Repeat each line of the data below exactly, but skip the pictures.
————————
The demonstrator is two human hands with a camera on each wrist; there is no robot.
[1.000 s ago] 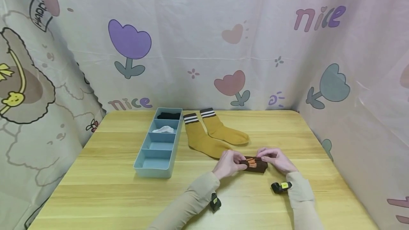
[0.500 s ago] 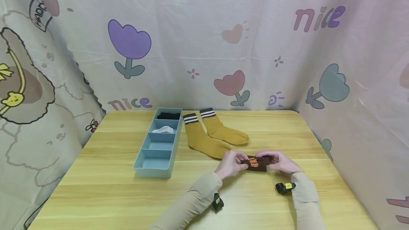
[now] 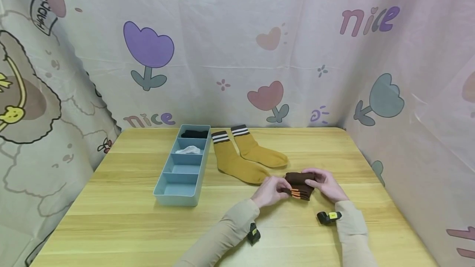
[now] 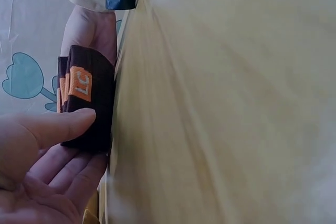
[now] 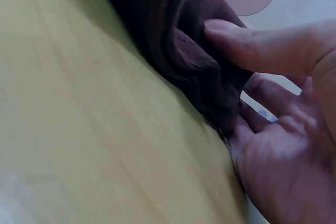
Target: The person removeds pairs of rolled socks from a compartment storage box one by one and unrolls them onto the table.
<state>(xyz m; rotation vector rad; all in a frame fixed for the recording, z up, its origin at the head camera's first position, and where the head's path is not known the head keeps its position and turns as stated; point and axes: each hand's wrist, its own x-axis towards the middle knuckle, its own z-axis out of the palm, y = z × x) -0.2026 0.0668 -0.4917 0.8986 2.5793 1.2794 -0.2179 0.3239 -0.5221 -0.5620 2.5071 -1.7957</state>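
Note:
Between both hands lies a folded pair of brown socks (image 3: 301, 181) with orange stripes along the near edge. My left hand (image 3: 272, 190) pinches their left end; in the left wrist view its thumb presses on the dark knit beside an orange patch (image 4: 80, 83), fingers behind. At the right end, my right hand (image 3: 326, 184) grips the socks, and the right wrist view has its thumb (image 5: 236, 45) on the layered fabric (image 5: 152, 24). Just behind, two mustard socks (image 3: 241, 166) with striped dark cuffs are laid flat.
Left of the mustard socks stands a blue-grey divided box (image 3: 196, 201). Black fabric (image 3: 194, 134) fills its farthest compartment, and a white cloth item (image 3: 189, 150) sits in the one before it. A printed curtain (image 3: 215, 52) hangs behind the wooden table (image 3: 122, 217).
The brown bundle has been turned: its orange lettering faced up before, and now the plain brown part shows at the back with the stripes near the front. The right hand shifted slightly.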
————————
REPLY:
The demonstrator is two human hands with a camera on each wrist; there is no robot.
[1.000 s ago] 
[0.500 s ago] 
[now] 
[now] 
[now] 
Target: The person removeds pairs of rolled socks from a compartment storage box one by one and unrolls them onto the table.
<state>(xyz m; rotation vector rad; all in a frame fixed for the recording, z up, its origin at the head camera's first position, and where the head's path is not known the head keeps its position and turns as stated; point and axes: each hand's wrist, its own x-axis towards the middle knuckle, its own z-axis out of the palm, y = z × x) -0.2026 0.0668 -0.4917 0.8986 2.5793 1.2794 -0.2179 0.3239 -0.5221 -0.5620 2.5071 -1.7957</state>
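Note:
Between both hands lies a folded pair of brown socks (image 3: 301, 181) with orange stripes along the near edge. My left hand (image 3: 272, 190) pinches their left end; in the left wrist view its thumb presses on the dark knit beside an orange patch (image 4: 80, 83), fingers behind. At the right end, my right hand (image 3: 326, 184) grips the socks, and the right wrist view has its thumb (image 5: 236, 45) on the layered fabric (image 5: 152, 24). Just behind, two mustard socks (image 3: 241, 166) with striped dark cuffs are laid flat.
Left of the mustard socks stands a blue-grey divided box (image 3: 196, 201). Black fabric (image 3: 194, 134) fills its farthest compartment, and a white cloth item (image 3: 189, 150) sits in the one before it. A printed curtain (image 3: 215, 52) hangs behind the wooden table (image 3: 122, 217).
The brown bundle has been turned: its orange lettering faced up before, and now the plain brown part shows at the back with the stripes near the front. The right hand shifted slightly.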

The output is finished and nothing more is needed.